Inner West cycling is booming—but Sydney's bike lanes are struggling to keep pace
As more commuters ditch cars for two wheels, Marrickville and Newtown are buckling under the strain of aging infrastructure.
As more commuters ditch cars for two wheels, Marrickville and Newtown are buckling under the strain of aging infrastructure.

Marrickville's King Street has become a testing ground for Sydney's cycling future, and it's showing cracks. The painted bike lane that runs alongside the heritage terraces and Vietnamese restaurants has become so crowded during peak hours that cyclists regularly spill into traffic or dismount onto footpaths. Local commuters say the lane's 1.2-metre width—designed a decade ago when far fewer people rode to work—now feels like navigating a corridor designed for ghosts.
Sydney's inner west is grappling with a commuting revolution. Two years of property price stagnation and $150-a-week petrol costs have pushed thousands of workers onto bicycles. But the cycling boom has exposed the disconnect between what Sydney's transport planners imagined and what's actually happening on the ground. The infrastructure isn't there. The coordination between councils is fractured. And unlike Melbourne, which overhauled its bike network with $150 million in dedicated funding five years ago, Sydney has lurched forward without a coherent strategy.

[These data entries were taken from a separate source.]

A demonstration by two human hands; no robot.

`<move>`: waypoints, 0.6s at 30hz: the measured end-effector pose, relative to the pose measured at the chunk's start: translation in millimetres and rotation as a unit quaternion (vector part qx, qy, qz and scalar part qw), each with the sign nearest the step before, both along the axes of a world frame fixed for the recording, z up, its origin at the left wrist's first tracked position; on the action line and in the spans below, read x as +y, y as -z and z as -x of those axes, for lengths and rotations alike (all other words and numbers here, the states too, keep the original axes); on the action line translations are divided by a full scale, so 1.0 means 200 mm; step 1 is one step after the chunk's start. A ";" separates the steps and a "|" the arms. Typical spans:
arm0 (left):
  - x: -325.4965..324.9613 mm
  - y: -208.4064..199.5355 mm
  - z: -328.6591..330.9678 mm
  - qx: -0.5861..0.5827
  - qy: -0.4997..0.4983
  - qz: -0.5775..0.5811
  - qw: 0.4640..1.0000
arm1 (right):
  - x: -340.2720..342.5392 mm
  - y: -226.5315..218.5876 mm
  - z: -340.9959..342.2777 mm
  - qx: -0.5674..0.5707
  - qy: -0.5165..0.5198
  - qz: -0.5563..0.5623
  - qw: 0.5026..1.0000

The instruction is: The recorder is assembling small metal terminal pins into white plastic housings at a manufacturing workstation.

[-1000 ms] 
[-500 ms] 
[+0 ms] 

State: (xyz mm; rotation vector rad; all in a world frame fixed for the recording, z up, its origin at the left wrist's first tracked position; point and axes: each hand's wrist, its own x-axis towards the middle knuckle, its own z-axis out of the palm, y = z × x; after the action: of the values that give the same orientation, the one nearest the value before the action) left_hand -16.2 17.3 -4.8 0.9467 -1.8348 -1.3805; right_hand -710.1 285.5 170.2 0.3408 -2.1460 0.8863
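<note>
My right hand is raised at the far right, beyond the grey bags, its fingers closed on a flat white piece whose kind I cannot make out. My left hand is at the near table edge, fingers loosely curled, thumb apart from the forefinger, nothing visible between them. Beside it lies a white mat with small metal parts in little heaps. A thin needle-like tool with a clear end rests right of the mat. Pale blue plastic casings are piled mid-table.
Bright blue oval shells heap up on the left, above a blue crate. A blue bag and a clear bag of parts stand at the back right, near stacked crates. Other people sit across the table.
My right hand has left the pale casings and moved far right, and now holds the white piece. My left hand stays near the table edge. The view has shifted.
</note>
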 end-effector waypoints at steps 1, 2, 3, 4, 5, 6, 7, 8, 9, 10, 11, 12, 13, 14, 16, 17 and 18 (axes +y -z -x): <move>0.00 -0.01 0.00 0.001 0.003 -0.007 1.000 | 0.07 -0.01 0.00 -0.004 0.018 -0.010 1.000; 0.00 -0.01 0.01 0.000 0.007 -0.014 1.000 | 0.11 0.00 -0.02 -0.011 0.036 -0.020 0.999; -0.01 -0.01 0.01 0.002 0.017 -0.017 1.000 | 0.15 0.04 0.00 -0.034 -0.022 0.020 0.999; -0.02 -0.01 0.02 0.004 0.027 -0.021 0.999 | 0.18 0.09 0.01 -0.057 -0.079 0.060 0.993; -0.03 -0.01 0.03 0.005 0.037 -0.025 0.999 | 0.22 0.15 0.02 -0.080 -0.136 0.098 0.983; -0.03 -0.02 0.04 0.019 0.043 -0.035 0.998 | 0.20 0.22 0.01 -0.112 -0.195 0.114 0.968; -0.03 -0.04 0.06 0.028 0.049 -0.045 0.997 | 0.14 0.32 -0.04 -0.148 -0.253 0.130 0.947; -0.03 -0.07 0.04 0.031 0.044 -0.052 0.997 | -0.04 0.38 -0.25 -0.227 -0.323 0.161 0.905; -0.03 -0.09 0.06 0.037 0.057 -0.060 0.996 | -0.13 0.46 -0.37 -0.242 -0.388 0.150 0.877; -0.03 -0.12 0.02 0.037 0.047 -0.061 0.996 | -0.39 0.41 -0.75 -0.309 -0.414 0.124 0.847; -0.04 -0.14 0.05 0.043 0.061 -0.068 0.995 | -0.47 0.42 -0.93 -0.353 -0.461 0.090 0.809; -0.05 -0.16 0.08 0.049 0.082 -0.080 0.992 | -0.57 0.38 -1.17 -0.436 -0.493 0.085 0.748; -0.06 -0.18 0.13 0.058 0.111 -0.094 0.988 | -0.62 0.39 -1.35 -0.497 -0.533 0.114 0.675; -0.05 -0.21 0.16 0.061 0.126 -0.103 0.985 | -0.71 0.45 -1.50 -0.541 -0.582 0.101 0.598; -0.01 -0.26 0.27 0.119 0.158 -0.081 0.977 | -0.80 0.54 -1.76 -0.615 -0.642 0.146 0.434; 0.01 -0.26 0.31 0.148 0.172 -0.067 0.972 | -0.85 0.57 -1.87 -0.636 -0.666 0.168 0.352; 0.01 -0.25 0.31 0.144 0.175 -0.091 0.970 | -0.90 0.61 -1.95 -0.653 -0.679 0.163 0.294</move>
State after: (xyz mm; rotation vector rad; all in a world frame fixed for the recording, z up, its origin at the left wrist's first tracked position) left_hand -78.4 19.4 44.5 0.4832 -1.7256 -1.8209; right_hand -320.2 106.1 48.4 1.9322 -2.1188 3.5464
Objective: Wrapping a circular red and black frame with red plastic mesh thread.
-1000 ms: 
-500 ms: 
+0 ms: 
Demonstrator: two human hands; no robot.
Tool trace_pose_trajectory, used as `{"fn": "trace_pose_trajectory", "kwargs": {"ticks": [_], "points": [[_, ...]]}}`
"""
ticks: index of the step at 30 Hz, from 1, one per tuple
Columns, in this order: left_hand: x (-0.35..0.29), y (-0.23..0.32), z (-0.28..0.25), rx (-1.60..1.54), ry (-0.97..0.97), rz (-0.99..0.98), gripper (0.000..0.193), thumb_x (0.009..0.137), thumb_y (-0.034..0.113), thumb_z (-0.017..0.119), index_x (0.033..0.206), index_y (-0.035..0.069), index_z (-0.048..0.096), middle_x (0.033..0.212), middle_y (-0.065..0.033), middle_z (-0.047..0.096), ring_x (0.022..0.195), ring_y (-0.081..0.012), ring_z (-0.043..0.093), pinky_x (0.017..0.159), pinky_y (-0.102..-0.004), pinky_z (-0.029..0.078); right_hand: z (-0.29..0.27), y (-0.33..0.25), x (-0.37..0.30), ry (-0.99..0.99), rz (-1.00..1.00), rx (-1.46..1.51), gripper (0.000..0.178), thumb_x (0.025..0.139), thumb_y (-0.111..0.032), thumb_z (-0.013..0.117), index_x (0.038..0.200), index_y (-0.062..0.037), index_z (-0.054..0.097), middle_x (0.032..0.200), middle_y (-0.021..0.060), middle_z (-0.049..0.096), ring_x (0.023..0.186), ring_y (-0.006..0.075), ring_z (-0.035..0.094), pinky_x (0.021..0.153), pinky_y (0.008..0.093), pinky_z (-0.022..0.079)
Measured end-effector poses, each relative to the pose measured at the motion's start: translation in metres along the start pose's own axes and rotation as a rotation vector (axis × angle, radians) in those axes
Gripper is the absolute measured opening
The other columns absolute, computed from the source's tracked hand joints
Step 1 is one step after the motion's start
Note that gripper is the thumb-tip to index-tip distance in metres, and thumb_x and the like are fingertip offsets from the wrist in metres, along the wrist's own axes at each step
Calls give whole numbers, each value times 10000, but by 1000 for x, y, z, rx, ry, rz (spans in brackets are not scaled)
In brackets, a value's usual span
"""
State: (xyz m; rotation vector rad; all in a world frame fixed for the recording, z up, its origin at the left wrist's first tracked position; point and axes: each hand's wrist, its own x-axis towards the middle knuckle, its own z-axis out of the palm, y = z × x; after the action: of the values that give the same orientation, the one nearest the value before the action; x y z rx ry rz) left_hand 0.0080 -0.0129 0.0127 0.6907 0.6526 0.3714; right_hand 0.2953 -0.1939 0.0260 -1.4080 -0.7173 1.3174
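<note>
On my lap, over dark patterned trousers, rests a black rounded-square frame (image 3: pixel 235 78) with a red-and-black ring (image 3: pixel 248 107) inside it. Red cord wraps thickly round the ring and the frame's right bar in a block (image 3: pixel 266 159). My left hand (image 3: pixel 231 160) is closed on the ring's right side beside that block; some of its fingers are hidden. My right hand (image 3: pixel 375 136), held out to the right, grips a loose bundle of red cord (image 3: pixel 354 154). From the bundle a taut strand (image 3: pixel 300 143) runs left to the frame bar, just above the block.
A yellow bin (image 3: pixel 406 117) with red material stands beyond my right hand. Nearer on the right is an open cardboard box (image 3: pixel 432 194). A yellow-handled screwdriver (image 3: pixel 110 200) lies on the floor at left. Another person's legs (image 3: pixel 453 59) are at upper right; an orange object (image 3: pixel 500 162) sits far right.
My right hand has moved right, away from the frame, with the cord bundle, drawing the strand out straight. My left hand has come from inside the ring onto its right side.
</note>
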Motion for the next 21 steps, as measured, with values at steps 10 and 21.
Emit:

Tom Whitmore, who pedals from his Marrickville apartment to an office in Barangaroo five days a week, used to drive. "I sold the car in 2024," he says. "But some days I genuinely consider buying another one because the bike lanes feel like they're actively getting worse, not better." His route takes him through the chaos of Marrickville, along the Cooks River shared path toward the CBD—a journey that takes 35 minutes by bicycle but requires constant vigilance where infrastructure simply stops.
The numbers tell a stark story. Transport NSW data from 2025 shows cycling trips across greater Sydney increased 43 per cent in 12 months. In the inner west, the spike was steeper. Newtown's commercial precinct on King Street now records peak-hour cyclist volumes that council engineers say were forecast for 2030. The Cooks River shared path, which connects Marrickville to inner-city employment hubs, has become a bottleneck. During rush hours between 7:30am and 9am, it's congested enough that the Australian Cycling Alliance flagged safety concerns to Inner West Council in March.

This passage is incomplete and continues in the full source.